Excelentíssimos diretores de informação, garantem umas das vossas estações de alarme, em rodapé, que estão aí por mim, outras que por mim darão tudo, outras piscam: Alerta! Outras ainda iluminam o ecrã com Ultima Hora. Quanto vos agradeço e quanto vos devo! Sei de cor quantos internados, quantas camas, quantas altas, quantas baixas, quantos óbitos ocorreram. É claro que podiam vossas excelências ir um pouco mais longe, informar os graus de febre média, o número de ataques de tosse dos doentes, os ais, podiam entrevistar doentes entubados, gostaríamos de apreciar uns pulmões afetados, com o devido aviso de poder impressionar espetadores mais sensíveis, claro. E o pessoal hospitalar podia dar mais entrevistas, eles não estão nos hospitais para outra coisa, à semelhança dos seus chefes de ordens e sindicatos. Ou isto é um reality show ou não há liberdade de informação e reina alei da rolha!

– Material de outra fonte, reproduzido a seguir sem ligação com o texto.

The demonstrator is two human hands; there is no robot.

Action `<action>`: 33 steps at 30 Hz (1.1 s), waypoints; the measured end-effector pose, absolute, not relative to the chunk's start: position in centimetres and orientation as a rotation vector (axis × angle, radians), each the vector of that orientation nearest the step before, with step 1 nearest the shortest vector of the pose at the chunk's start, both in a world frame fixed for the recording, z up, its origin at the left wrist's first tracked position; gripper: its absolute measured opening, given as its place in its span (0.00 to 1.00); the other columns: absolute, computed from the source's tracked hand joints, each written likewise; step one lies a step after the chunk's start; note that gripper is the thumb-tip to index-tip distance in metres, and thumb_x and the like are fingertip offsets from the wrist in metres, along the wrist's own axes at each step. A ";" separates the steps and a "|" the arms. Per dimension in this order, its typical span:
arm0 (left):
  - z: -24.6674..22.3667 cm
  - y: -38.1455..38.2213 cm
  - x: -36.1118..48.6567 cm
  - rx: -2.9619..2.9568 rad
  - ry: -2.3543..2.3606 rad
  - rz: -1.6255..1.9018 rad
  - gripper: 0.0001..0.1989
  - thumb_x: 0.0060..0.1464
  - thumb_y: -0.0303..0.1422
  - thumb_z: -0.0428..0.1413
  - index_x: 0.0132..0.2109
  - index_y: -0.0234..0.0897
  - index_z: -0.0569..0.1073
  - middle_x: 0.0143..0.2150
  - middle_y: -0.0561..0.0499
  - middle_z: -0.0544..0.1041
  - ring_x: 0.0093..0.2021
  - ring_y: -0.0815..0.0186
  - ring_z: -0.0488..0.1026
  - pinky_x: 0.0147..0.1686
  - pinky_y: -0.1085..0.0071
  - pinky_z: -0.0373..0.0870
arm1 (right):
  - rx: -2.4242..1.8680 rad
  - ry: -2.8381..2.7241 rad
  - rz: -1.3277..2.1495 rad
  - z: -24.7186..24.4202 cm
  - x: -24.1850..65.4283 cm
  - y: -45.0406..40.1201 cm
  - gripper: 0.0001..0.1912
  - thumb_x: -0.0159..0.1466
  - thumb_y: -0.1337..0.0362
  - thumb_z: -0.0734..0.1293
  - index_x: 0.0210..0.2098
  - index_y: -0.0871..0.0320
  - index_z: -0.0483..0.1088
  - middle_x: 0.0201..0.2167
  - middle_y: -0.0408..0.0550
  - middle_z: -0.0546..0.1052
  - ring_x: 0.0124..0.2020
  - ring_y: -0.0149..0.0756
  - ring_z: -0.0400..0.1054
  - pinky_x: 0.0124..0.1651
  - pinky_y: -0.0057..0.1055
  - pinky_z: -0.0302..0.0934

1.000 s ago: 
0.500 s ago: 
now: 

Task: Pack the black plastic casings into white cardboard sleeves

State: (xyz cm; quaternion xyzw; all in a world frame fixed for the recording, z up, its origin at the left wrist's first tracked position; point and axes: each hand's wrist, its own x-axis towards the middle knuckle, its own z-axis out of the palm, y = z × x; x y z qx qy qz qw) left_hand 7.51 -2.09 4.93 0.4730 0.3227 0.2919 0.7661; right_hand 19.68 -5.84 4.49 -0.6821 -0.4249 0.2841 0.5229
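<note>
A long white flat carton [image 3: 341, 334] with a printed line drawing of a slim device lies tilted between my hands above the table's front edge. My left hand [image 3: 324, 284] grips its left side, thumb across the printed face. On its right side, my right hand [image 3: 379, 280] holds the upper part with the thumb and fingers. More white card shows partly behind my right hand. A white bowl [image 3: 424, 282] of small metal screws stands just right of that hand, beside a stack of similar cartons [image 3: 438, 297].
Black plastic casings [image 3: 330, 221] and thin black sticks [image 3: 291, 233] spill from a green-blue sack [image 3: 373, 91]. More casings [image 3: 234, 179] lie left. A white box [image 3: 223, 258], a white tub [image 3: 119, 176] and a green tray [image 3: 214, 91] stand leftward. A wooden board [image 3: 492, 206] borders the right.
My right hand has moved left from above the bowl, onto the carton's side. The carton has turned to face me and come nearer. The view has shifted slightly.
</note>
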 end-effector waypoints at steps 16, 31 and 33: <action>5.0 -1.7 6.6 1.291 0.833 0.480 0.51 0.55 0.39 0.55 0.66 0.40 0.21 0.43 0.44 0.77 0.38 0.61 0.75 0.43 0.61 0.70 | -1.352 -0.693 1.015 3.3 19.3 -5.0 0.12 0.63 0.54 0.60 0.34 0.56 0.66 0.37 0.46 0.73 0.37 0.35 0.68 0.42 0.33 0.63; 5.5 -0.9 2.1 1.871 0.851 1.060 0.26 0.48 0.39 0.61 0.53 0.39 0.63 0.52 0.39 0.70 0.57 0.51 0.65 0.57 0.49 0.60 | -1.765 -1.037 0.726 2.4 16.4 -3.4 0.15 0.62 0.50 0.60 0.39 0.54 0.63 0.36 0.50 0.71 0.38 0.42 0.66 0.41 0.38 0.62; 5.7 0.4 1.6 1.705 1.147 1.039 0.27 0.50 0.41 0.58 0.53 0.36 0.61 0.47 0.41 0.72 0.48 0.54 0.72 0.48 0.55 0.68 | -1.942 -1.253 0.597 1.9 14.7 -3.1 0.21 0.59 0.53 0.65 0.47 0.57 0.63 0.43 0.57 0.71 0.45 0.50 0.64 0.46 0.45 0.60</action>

A sério, não percebendo eu nada da pandemia, e tendo vós tanto saber acumulado, porque não fazemos um negócio: eu vou para as TV falar do que não sei e vossas excelências, com os esclarecidíssimos pivôs, pivôas e repórteres vão para o Ministério da Saúde, para os Hospitais, para os lares, para as urgências, para os laboratórios fazer o que as bestas que lá estão não conseguem fazer e que se está mesmo a ver que devia ter sido feito.